Strategic Estate Planning

Many people think their will is their estate plan. It is not and cannot be. Estate planning covers a continuum from now to about a year after the second death of a couple. Your lifestyle and what you have to leave to your heirs depends on the decisions you make.

If the decisions are poorly considered, losses result. You cannot spend or leave what you lose.

Most people don’t like losing

It is possible to avoid some of the ones you notice.

The biggest losses are income taxes. Both while living and in the estate. There are others. One common one is failing to provide enough liquid assets so the executors can pay the bills they encounter, and equalize shares.

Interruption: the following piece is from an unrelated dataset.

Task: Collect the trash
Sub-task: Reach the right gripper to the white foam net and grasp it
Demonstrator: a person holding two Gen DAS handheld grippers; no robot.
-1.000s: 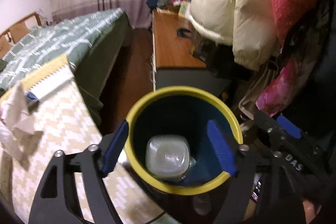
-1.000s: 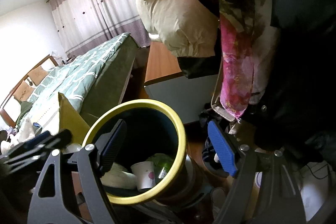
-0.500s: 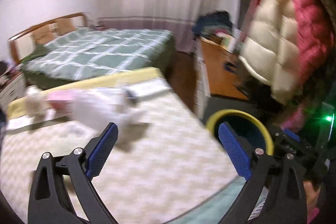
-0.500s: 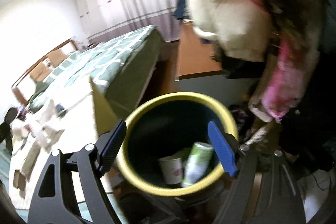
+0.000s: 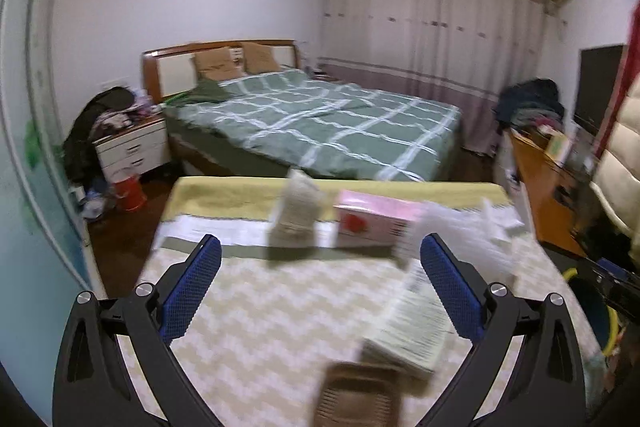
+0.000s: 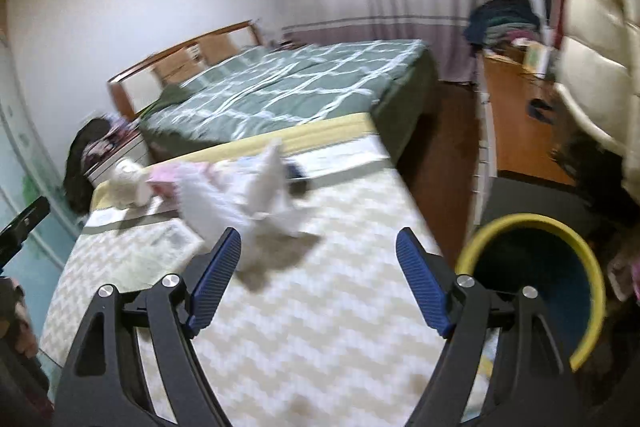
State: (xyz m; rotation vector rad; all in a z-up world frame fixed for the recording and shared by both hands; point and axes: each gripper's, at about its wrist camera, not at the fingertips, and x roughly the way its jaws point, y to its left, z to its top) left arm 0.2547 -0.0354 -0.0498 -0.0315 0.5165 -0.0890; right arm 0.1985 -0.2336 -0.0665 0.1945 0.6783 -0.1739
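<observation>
My left gripper is open and empty above a table with a cream zigzag cloth. On the table lie a crumpled white bag, a pink box, a pale pouch, a printed paper packet and a brown object. My right gripper is open and empty over the same table, with the white bag just ahead. The yellow-rimmed dark bin stands on the floor right of the table; its edge shows in the left wrist view.
A bed with a green checked cover lies beyond the table. A white nightstand and a red bucket stand at the left. A wooden desk and hanging puffy coats are at the right.
Both grippers have swung away from the bin and leftwards over the table. The bin has slid to the right edge of both views. The views are motion-blurred.
</observation>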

An easy one to fix is in the realm of succession agreements. Suppose you have a business and your children don’t want to be involved, or maybe have not yet decided. It is not smart to run it yourself to the very end because businesses with no management are not valuable. Continuing is important. There are possibilities. A common one is to sell to the employees at your death. Middle management is the key to ongoing value. Be sure you have a strong structure.

Dynamic Estate Planning

It’s easier to avoid mistakes you can anticipate.

One of the good things about planning with people who reached retirement is their future is reasonably predictable. Much of their income comes from pensions and government benefits. Their lifestyle is set. They tend to have sound decision making skills.  Some have investments in many forms. Those that have rental properties or businesses have more options.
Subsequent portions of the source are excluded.